*What you are asked to do*: Search the listing below for the word "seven" and return each line that contains it.

[Start of Attachment]

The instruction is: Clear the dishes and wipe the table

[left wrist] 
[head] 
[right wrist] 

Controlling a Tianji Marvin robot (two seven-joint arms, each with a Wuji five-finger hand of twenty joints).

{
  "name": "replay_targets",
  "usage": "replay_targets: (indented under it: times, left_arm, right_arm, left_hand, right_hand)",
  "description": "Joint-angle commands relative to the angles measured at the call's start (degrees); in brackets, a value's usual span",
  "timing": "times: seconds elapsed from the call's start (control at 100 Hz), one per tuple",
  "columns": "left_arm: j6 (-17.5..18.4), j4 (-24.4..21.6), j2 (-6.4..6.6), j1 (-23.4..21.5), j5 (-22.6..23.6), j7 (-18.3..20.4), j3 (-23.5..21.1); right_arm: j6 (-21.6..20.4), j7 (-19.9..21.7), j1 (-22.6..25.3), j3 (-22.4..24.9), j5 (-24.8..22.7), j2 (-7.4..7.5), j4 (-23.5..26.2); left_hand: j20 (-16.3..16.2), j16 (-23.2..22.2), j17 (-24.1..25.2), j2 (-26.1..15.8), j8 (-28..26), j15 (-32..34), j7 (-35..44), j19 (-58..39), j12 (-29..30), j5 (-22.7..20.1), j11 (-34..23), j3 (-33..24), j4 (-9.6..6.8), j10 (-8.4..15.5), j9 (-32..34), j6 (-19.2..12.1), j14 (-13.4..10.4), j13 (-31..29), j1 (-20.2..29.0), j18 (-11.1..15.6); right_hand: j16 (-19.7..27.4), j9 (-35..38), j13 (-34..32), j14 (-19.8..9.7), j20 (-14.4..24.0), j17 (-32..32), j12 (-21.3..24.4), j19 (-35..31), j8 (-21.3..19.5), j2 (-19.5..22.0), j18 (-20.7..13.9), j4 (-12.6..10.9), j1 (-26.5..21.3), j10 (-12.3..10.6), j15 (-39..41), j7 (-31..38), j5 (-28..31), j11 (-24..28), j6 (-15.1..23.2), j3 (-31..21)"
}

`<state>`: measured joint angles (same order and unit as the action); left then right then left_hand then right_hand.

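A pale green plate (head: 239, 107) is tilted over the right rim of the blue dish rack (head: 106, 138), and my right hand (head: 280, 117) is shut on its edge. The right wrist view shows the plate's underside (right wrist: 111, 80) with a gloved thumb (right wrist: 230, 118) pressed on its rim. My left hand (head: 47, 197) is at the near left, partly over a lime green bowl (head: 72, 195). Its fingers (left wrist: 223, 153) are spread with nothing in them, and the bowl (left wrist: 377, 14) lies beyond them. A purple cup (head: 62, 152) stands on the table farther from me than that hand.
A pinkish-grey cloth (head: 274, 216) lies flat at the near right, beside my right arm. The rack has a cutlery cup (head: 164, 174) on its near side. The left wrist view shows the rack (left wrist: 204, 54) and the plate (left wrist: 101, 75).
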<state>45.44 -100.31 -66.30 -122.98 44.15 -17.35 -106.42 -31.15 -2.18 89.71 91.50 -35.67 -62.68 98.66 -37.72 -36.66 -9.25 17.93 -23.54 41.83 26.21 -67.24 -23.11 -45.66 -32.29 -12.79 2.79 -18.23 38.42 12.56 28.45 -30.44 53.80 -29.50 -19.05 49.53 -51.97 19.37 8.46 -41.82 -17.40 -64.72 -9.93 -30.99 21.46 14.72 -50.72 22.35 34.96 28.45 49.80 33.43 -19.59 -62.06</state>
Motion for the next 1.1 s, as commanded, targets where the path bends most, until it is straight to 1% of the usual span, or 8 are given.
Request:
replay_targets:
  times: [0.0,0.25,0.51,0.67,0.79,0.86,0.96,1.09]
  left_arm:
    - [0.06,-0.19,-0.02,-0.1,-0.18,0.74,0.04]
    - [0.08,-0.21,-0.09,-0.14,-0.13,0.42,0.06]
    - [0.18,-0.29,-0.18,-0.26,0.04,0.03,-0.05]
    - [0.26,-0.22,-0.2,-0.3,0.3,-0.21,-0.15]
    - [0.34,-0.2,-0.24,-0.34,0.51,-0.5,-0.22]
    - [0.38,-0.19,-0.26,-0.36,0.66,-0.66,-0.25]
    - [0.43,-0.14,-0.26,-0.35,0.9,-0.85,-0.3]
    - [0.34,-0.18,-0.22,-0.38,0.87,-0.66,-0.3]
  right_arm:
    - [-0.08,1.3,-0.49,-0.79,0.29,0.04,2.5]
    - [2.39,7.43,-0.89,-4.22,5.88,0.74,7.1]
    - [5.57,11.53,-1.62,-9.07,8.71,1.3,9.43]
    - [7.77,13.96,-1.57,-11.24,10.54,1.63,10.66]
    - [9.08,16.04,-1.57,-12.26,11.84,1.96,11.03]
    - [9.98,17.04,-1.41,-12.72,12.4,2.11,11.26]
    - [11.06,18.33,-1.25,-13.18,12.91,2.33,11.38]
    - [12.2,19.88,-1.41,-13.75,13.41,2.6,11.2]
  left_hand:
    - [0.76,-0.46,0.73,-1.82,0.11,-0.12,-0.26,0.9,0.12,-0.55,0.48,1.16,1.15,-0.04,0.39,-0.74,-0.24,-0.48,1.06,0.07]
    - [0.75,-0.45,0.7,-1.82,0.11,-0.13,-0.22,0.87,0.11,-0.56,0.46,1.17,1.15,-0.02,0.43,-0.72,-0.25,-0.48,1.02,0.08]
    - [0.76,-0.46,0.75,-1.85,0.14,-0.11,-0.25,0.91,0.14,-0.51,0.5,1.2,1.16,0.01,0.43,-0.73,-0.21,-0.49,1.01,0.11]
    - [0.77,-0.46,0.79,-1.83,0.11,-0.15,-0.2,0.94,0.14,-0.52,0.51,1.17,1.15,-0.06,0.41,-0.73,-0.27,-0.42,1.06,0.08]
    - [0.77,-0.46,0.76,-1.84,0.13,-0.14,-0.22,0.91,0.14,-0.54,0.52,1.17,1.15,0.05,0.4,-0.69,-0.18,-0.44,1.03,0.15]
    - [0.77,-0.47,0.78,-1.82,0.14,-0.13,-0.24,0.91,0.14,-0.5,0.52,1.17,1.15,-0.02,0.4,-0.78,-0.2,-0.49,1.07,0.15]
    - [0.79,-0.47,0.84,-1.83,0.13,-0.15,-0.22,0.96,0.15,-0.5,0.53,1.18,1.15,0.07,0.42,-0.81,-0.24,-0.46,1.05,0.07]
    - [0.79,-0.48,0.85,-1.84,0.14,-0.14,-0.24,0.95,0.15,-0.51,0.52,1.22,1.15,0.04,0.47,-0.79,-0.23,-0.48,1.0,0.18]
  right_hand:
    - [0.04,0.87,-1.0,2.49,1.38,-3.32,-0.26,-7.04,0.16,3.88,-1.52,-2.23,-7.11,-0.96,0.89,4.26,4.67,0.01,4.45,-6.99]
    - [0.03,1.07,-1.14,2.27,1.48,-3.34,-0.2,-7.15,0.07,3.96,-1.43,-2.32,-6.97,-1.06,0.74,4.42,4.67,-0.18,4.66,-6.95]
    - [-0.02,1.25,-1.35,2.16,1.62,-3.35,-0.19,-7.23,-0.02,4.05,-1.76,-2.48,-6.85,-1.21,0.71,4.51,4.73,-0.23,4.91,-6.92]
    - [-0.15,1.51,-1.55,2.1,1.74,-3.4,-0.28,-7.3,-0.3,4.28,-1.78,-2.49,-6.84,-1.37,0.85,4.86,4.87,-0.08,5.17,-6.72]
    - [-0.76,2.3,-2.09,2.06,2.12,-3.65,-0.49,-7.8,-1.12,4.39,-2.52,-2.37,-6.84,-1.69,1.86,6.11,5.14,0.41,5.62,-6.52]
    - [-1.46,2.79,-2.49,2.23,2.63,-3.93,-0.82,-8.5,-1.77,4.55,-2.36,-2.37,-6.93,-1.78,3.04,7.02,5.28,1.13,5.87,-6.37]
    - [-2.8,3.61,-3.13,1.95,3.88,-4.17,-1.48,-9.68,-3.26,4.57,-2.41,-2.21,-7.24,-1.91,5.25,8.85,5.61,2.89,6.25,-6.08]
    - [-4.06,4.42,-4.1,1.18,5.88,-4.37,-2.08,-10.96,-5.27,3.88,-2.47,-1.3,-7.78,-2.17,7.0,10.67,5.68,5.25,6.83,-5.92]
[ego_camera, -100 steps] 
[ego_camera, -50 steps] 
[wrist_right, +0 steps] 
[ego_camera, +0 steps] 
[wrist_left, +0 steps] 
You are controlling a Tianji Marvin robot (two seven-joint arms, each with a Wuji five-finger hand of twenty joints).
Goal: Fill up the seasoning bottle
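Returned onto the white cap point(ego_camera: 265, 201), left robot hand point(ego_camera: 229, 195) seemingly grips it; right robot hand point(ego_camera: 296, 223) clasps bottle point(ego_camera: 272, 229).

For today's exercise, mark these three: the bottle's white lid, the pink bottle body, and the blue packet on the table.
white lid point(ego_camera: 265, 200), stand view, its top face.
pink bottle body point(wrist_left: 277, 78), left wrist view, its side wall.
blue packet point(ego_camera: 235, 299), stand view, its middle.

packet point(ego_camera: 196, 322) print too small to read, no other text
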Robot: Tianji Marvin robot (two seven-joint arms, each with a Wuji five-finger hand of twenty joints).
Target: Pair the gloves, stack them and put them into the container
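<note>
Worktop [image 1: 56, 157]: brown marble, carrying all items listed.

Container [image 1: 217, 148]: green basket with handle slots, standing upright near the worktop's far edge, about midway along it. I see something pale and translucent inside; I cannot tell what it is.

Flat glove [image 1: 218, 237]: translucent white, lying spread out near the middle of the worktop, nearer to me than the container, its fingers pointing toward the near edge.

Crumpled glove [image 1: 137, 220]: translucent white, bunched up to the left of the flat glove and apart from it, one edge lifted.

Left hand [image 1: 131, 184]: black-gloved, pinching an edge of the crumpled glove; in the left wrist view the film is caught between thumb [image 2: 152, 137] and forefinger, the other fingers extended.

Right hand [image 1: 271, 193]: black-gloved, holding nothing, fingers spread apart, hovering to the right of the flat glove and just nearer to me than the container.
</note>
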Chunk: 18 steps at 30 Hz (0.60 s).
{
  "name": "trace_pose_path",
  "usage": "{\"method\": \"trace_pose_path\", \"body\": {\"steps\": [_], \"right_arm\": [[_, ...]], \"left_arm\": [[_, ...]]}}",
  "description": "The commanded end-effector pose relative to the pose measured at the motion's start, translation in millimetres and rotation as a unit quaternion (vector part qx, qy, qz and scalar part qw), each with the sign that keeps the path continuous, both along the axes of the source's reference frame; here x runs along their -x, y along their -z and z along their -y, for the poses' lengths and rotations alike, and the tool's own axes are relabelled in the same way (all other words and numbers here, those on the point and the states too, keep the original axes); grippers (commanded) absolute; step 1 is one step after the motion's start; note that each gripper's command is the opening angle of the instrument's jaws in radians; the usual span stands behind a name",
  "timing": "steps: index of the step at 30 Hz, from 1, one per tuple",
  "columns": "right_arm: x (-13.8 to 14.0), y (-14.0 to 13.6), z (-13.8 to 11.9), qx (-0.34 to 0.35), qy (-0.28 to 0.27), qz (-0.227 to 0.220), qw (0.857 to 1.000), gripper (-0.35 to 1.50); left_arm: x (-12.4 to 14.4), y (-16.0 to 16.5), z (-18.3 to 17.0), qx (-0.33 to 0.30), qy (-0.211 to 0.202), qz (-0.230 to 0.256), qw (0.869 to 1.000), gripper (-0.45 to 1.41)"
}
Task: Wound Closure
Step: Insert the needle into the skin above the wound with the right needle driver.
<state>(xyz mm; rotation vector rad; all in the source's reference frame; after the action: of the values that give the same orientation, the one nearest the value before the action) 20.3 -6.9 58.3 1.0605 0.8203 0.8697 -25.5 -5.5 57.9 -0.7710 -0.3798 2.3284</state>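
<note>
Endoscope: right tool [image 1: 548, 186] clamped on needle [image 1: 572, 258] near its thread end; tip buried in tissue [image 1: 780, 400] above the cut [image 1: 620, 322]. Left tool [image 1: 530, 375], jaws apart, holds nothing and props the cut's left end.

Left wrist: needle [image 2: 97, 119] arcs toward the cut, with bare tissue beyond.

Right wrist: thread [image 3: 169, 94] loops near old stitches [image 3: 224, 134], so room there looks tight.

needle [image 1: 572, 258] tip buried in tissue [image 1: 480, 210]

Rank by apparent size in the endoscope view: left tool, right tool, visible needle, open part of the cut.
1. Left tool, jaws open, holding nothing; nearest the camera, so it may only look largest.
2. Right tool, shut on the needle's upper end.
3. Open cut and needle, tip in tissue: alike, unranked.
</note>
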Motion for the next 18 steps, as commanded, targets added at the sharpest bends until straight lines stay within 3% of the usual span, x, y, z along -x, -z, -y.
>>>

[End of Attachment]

*Exercise output*:
Controlling a Tianji Marvin robot (two seven-joint arms, each with a Wuji five-finger hand of twenty joints).
You are controlling a Tianji Marvin robot (two seven-joint arms, each with a Wuji five-finger hand of twenty joints).
Robot: Tianji Marvin robot (two seven-joint arms, each with a Wuji five-finger hand of twenty joints).

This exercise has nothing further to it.